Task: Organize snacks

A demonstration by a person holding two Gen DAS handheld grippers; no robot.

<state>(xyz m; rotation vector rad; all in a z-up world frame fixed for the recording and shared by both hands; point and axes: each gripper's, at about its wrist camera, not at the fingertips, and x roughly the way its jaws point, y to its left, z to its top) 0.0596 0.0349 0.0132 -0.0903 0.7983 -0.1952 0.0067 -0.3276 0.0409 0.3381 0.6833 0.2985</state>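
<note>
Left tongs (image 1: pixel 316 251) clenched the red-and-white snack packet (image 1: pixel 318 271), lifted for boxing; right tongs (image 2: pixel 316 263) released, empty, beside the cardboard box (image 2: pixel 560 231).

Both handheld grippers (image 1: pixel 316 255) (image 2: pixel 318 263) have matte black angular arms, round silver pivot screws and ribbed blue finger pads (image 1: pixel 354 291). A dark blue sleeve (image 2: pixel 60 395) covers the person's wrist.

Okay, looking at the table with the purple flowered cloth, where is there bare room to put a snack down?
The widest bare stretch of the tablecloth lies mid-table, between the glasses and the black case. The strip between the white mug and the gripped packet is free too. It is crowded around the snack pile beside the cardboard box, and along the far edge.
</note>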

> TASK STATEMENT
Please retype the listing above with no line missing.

> ANSWER SPACE
Task: Organize snacks

A demonstration by a person holding two Gen DAS handheld grippers; no robot.

<state>(xyz m; rotation vector rad; all in a z-up world frame fixed for the recording and shared by both hands; point and axes: each gripper's, at about its wrist camera, not at the fingertips, and x roughly the way its jaws point, y to its left, z to its top) 0.0596 0.0349 0.0132 -0.0903 0.7983 -0.1952 0.0067 -0.3276 0.0409 0.3381 0.6833 0.2985</state>
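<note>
Left tongs (image 1: pixel 316 251) clenched the red-and-white snack packet (image 1: pixel 318 271), lifted for boxing; right tongs (image 2: pixel 316 263) released, empty, beside the cardboard box (image 2: pixel 560 231).

Both handheld grippers (image 1: pixel 316 255) (image 2: pixel 318 263) have matte black angular arms, round silver pivot screws and ribbed blue finger pads (image 1: pixel 354 291). A dark blue sleeve (image 2: pixel 60 395) covers the person's wrist.

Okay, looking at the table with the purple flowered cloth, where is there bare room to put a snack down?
The widest bare stretch of the tablecloth lies mid-table, between the glasses and the black case. The strip between the white mug and the gripped packet is free too. It is crowded around the snack pile beside the cardboard box, and along the far edge.
</note>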

The output has been completed.